You want to get all the documents, and do something to them - what you want to do is not important here, just that it involves the full_content. However, a moment of pondering will show the nasty bit of this problem... Let's say you may have tens of millions of documents, and the average bytesize is around a meg. Clearly attempting to read the full table into memory is not a good idea (at least until we get Terabytes of RAM in our servers).
A far better idea is to limit the maximum memory usage to some value, and only process up to X MB of documents in one batch. The next time round, you'll get the next X MB of docs, and so on.
We turned this problem over and over for a while, and we thought of a few ways of doing it, but all involved multiple queries, and/or things like temporary tables... and, dammitall, it SHOULD be do-able in one query, dammit man! (cue much indignant harumphing and twizzling of large mutton chop side whiskers, in a Victorian man-of-letters kind of way) Oh yeah, and here's the killer - it has to be portable across Oracle 10g and MySQL.
So the problem is this - given this table, can you construct a single query that will read all the documents up to a given maximum number of megabytes, that will run on Oracle 10g AND MySQL?

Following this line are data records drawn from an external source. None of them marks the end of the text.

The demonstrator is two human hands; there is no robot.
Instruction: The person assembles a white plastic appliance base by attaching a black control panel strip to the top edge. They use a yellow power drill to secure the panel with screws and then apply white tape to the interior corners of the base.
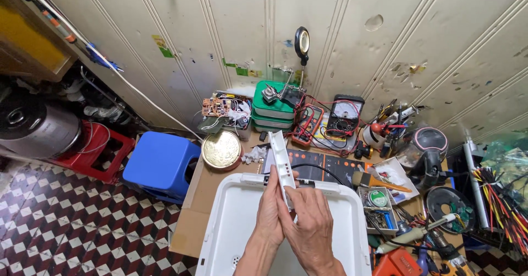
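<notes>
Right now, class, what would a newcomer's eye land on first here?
Two hands, left hand and right hand, hold a long white plastic strip upright over a large white panel at bottom centre. A blue stool stands left of the table, and green boxes sit stacked by the wall.

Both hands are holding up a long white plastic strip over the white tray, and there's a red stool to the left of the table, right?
Not quite: the stool is blue, as the head view shows. Both hands, left and right, do hold the long white plastic strip over the white tray.
</notes>
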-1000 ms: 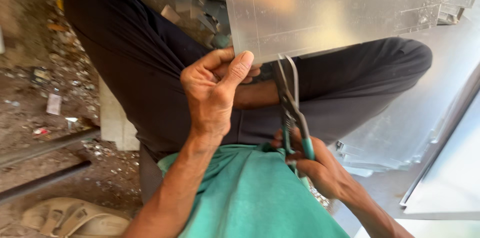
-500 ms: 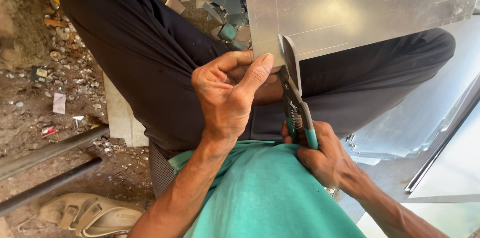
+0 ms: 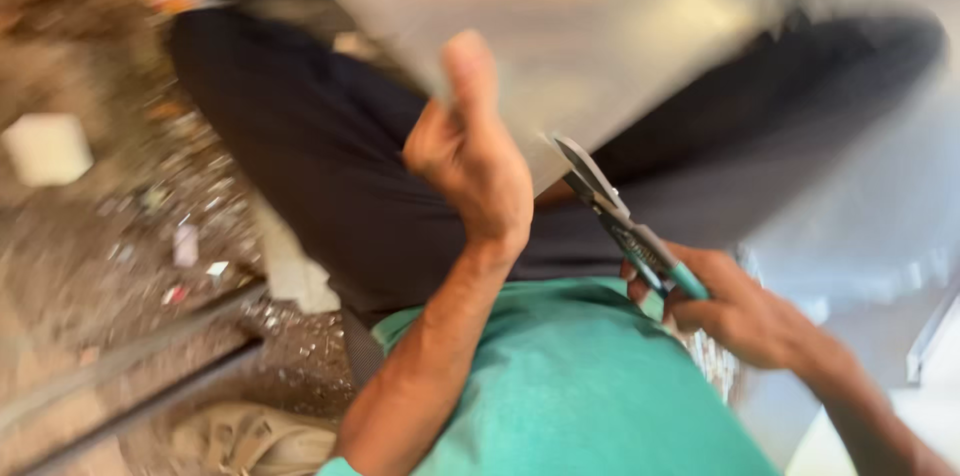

Well, after pondering this in several isolated attempts for a few days, I went back to it yesterday, and the answer just popped out straight away - and it's actually deceptively simple. I was going to just give you the answer, but I thought it might be a bit more fun to leave it as a challenge, so a big fat Brucie Bonus goes to the first person who gets it - I'll put the answer up here later on today, if no-one gets it in the meantime.